■ Information supplied:
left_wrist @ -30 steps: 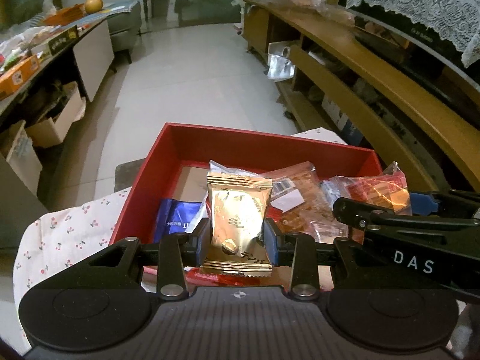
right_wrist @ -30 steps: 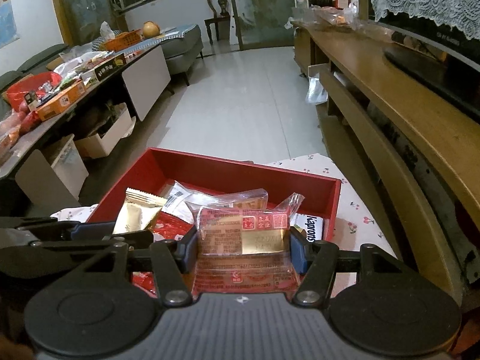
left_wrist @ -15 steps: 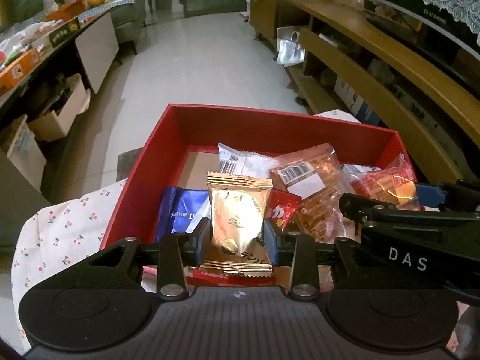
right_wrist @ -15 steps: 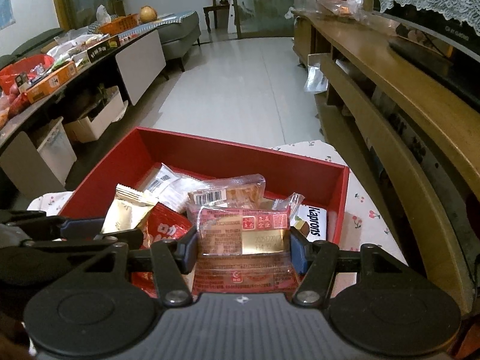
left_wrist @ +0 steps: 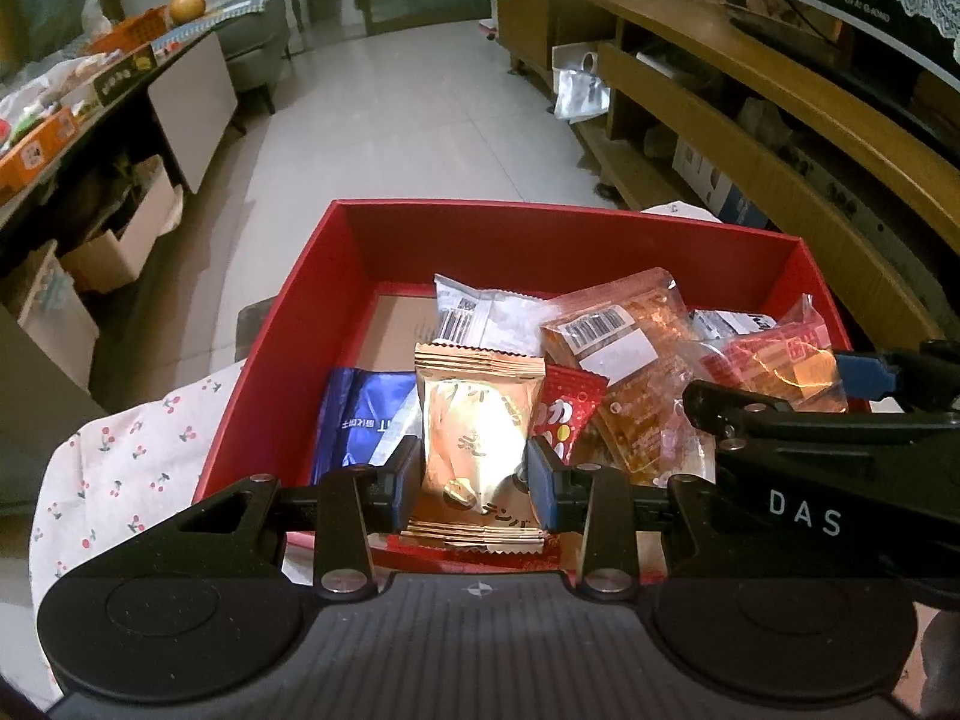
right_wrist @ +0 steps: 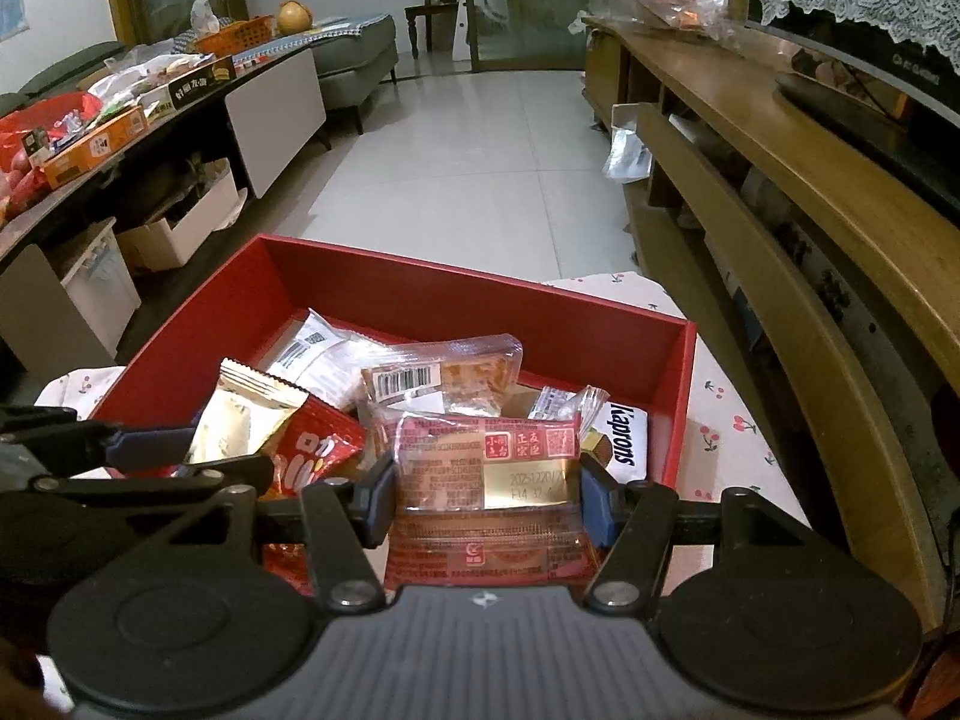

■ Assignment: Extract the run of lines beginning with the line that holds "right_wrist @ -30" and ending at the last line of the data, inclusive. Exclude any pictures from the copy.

■ Problem solution:
right_wrist @ -30 steps: 
left_wrist @ -15 steps: 
right_wrist @ -15 steps: 
left_wrist @ +0 steps: 
right_wrist @ +0 steps: 

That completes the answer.